The state, though, says those numbers don't tell the whole story. The program has since been gradually expanded into 51 of 55 counties, with the rest scheduled to come on board by March 2009, according to Medicaid spokeswoman Shannon Landrum.
The coalition's data is "a rehash of old information," DHHR Secretary Martha Walker said in a statement Wednesday.
Traditional Medicaid has not succeeded in West Virginia, Walker said.
"We still have some of the worst health statistics in the nation," she said. "We must make a change if West Virginia is ever to achieve the economic growth we so badly need."
The coalition's findings follow a report by the Center on Budget and Policy showing that Medicaid spending has soared in the last decade, with the state spending about $651 million in 2007, compared to $335 million in 1996.

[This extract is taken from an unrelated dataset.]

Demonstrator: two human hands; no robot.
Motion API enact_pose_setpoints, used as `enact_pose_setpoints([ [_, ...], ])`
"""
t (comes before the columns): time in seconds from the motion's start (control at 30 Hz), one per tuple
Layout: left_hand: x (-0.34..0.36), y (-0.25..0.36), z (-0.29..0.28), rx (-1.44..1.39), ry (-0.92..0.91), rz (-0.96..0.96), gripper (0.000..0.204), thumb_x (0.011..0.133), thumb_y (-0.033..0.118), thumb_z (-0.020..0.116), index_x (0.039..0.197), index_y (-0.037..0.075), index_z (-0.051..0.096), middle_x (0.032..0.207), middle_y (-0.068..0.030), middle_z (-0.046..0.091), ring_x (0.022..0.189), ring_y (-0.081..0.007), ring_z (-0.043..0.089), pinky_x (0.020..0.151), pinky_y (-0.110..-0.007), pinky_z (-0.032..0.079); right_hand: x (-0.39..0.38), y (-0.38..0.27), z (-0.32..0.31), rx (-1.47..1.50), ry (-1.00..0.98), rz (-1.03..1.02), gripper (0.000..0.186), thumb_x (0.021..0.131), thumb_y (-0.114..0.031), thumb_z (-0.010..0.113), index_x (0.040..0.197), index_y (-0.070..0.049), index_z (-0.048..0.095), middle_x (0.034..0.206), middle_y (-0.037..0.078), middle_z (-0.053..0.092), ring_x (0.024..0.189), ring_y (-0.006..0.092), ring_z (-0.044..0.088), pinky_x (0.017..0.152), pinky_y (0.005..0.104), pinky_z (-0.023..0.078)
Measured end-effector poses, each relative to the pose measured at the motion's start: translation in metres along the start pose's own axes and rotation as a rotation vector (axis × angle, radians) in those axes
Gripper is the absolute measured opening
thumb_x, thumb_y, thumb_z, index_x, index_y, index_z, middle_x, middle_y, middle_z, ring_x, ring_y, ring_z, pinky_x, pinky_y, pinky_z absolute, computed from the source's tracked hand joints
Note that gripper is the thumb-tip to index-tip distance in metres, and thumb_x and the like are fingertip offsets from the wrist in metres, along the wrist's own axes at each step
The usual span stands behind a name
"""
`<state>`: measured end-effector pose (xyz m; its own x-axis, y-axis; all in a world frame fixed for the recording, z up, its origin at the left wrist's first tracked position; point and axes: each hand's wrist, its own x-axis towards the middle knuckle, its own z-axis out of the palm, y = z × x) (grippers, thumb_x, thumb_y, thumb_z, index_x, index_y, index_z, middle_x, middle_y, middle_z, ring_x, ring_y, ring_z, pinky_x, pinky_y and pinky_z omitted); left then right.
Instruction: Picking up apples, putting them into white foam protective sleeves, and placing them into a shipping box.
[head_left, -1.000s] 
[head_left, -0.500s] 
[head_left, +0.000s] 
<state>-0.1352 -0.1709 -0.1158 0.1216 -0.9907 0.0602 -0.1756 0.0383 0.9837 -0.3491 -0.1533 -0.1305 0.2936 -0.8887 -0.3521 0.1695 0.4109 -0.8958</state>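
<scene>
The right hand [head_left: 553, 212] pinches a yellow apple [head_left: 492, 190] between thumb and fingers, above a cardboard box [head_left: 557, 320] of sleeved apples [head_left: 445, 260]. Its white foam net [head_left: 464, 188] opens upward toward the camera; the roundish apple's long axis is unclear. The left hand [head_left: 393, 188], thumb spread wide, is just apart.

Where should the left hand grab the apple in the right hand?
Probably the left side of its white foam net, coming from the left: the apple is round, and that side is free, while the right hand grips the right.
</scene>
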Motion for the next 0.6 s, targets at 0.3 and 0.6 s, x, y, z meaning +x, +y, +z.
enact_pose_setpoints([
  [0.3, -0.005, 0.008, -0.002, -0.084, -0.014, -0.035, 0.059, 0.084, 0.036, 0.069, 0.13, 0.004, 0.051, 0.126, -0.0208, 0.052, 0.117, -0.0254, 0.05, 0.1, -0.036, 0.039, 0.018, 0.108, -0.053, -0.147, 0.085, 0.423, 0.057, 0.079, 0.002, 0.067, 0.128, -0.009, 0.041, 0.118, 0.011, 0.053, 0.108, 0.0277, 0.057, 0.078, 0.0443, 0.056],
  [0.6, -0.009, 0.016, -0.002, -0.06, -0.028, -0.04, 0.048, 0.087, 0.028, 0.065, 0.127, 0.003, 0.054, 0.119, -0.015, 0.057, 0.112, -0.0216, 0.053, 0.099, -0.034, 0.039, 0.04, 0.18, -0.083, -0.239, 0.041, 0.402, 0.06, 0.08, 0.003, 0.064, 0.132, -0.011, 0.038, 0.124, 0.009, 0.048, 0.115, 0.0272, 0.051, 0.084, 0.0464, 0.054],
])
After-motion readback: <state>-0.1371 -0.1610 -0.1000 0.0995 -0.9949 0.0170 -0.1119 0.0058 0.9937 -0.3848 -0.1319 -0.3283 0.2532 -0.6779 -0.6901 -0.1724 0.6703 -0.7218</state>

In that time, the number of Medicaid recipients has grown at a much slower pace, from 350,000 to 390,000.
But Medicaid spending has actually dropped as a percentage of overall state spending, accounting for about 10 percent last year, compared with 10.5 percent in 1997.

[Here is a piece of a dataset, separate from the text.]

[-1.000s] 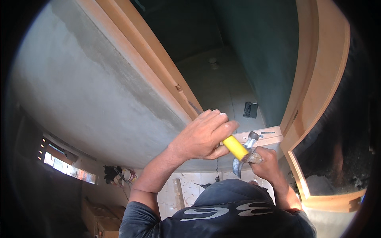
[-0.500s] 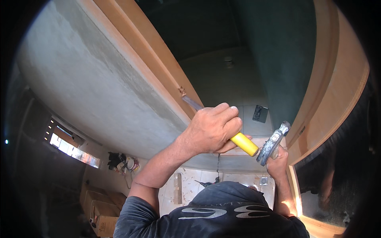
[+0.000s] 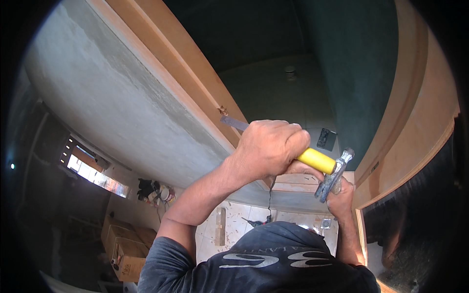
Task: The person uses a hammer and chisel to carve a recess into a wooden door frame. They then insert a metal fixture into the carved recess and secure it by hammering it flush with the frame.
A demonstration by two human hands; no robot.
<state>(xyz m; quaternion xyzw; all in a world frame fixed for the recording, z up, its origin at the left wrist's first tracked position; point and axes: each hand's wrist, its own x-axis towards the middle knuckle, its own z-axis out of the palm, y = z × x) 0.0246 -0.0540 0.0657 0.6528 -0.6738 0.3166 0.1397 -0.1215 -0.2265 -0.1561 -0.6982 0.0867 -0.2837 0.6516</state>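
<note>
Left hand: I see the left hand (image 3: 273, 146) wrapped closely around the yellow-handled chisel (image 3: 316, 160), its blade (image 3: 233, 122) jutting out beyond the knuckles, up and to the left.
Right hand: the right hand (image 3: 340, 196) is closed around the hammer (image 3: 335, 177), whose grip is mostly hidden from me; the head lies at the butt of the chisel – whether they touch, I cannot tell.
Notch: a small notch (image 3: 222, 111) in the wooden frame (image 3: 171, 53), ahead and to the left of the left hand, just beside the blade's tip; contact is unclear at this size.
Progress: some wood is already out, and chips lie on the floor (image 3: 246, 213) below the hands; I judge the cutting as only partly done, the ragged edges and floor of the notch being left to square – its depth I cannot read.
Chisel: smooth, bright yellow handle; flat, dull grey blade, held aslant.
Hammer: worn grey metal, scuffed pale in places.
</note>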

And state spending is a drop in the bucket compared to the roughly $1.6 billion the federal government spent on West Virginia's Medicaid program in 2007.
West Virginia was one of the first states to take advantage of a 2006 federal law that allows states to mix and match Medicaid benefits.
Mountain Health Choices makes some benefits contingent upon signing contracts that pledge recipients to, among other things, regularly visit their doctor and take their medication as directed.
If recipients don't sign those contracts, they are enrolled in a health plan with benefits that are scaled back from what they had received under traditional Medicaid.
The program is open to about 40 percent of the state's Medicaid recipients, covering certain families with dependent children.
Perry Bryant, executive director of West Virginians for Affordable Health Care, said the suspension envisioned by the group would only be temporary, until a different Medicaid option was conceived.
"Everybody supports the broad goals of the Medicaid redesign," he said.